1. Data : patient id, series id, 장기별 healthy, low, high label encoding 값, bbox 좌표

이 중, bbox 값 negative인 row 제거

# Filter out rows where any of the bounding box coordinates are negative
filtered_df = df[~(df[['x_min', 'x_max', 'y_min', 'y_max', 'z_min', 'z_max']] < 0).any(axis=1)]

healthy patient 중 데이터에 중복되어 나타나는 경우 제외 ( healthy data가 너무 많아서 비율 맞추려는 것..? )

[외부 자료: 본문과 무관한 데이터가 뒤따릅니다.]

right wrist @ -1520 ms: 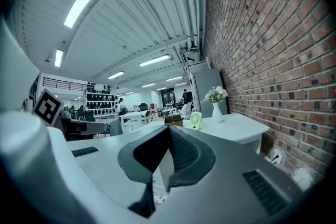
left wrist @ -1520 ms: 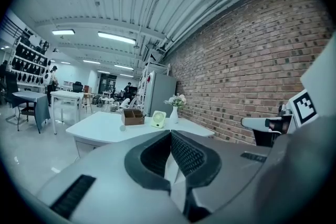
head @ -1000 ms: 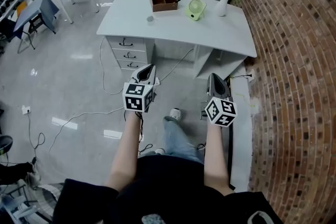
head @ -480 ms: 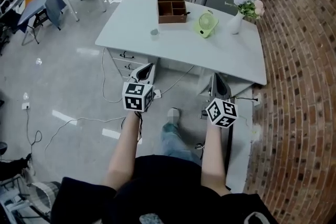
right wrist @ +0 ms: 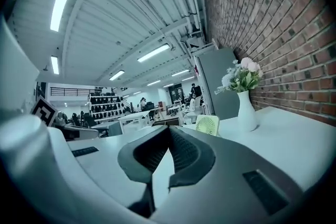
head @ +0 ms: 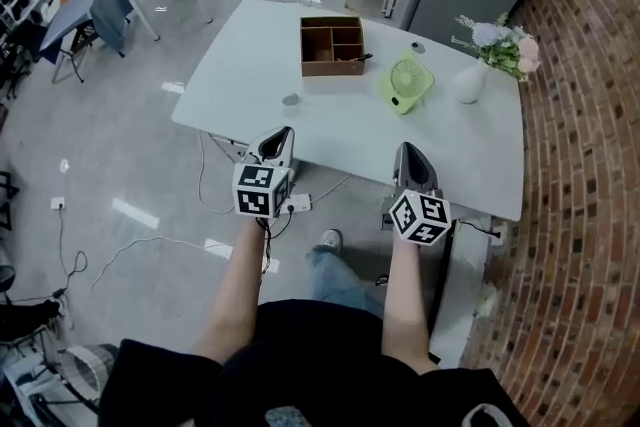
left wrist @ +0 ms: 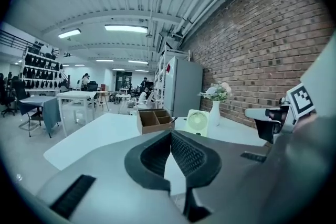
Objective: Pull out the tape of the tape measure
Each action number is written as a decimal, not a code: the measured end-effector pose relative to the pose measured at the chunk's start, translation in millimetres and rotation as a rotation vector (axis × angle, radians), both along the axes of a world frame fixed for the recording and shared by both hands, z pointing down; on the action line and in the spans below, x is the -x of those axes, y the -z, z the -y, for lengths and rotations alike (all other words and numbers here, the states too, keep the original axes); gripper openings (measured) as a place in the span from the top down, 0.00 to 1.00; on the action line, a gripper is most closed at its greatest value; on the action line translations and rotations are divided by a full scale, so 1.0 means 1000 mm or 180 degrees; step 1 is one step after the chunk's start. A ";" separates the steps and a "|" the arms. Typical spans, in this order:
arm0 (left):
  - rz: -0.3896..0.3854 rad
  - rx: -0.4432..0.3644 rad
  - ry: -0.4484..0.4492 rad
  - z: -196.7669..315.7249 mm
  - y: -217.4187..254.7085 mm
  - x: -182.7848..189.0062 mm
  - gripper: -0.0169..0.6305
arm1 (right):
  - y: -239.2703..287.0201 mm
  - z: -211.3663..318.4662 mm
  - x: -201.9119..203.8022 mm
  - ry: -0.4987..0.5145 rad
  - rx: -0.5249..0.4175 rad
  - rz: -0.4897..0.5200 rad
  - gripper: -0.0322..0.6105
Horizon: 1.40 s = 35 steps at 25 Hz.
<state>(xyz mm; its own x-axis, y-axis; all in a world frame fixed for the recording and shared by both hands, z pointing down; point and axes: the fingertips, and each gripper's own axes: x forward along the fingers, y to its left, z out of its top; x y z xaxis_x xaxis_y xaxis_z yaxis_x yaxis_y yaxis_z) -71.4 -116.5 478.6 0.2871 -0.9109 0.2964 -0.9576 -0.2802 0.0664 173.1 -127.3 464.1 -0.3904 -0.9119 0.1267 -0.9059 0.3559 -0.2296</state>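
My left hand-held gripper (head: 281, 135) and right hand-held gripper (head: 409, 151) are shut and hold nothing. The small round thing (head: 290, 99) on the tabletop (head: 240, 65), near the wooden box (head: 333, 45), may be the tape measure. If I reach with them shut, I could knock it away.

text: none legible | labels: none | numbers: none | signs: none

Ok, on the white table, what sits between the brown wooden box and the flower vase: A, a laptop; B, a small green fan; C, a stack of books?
B: the small green fan stands on the table between the brown wooden box and the flower vase.
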 end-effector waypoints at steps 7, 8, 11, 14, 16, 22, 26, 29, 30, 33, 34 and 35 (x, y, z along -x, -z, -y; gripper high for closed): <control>0.0014 -0.0096 0.0070 0.079 0.003 0.000 0.94 | 0.003 0.090 0.034 0.0293 0.0036 -0.0074 0.95; 0.0014 -0.0104 0.0077 0.084 0.003 0.000 0.94 | 0.004 0.098 0.039 0.0329 0.0035 -0.0078 0.95; 0.0044 -0.0082 0.0087 0.088 -0.003 -0.001 0.94 | 0.005 0.113 0.056 0.0458 0.0068 -0.0091 0.95; 0.0090 -0.0076 0.0071 0.097 -0.007 0.002 0.94 | 0.005 0.121 0.070 0.0529 0.0095 -0.0129 0.95; 0.0089 -0.0094 0.0060 0.107 -0.005 0.008 0.94 | 0.005 0.125 0.076 0.0538 0.0100 -0.0154 0.95; 0.0041 -0.0066 0.0064 0.124 -0.006 0.023 0.94 | 0.000 0.137 0.085 0.0536 0.0165 -0.0170 0.95; 0.0086 0.0080 0.0086 0.125 -0.025 0.031 0.94 | -0.011 0.142 0.093 0.0590 0.0240 -0.0192 0.95; 0.0134 0.0252 0.0107 0.127 -0.044 0.040 0.94 | -0.022 0.144 0.101 0.0658 0.0314 -0.0215 0.95; 0.0135 0.0307 0.0125 0.127 -0.050 0.044 0.94 | -0.026 0.144 0.104 0.0684 0.0338 -0.0224 0.95; 0.0127 0.0452 0.0172 0.130 -0.070 0.055 0.94 | -0.037 0.147 0.114 0.0763 0.0407 -0.0246 0.95; 0.0125 0.0501 0.0166 0.132 -0.077 0.058 0.93 | -0.040 0.148 0.117 0.0793 0.0428 -0.0253 0.95; 0.0126 0.0552 0.0145 0.134 -0.083 0.059 0.89 | -0.044 0.149 0.121 0.0825 0.0449 -0.0262 0.95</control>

# Identify patient_ids with only 'kidney_healthy' labels
healthy_patient_ids = filtered_df[filtered_df['kidney_healthy'] == 1]['patient_id'].unique()
print(len(healthy_patient_ids))

# Filter out patient_ids that are duplicated
unique_healthy_patient_ids = filtered_df[~filtered_df['patient_id'].duplicated(keep=False) & filtered_df['patient_id'].isin(healthy_patient_ids)]
print(len(unique_healthy_patient_ids))

# Correctly concatenate the two dataframes using `pd.concat()`
filtered_df_reduced_by_patient_corrected = pd.concat([filtered_df[~filtered_df['patient_id'].isin(healthy_patient_ids)], unique_healthy_patient_ids])

2. healthy & injury 비율 맞추기

1:1, 2:1 비율로 시도 ; len(injury_df_new)에 맞춰 healthy sampling
random seed = 42로 고정해 재현성 보장
train, valid, test 모두 적용

# Create a new column 'kidney_injury' which is the sum of 'kidney_low' and 'kidney_high'
train_2['kidney_injury'] = train_2['kidney_low'] + train_2['kidney_high']

# Filter out the kidney_injury and kidney_healthy samples
injury_df_new= train_2[train_2['kidney_injury'] == 1]
healthy_df_new = train_2[train_2['kidney_healthy'] == 1]

# Randomly sample from kidney_healthy to match the count of kidney_injury (with a seed for reproducibility)
random_seed = 42
balanced_healthy_df_new = healthy_df_new.sample(n=len(injury_df_new), random_state=random_seed)

# Combine the datasets to achieve a 1:1 ratio
train = pd.concat([injury_df_new, balanced_healthy_df_new], ignore_index=True)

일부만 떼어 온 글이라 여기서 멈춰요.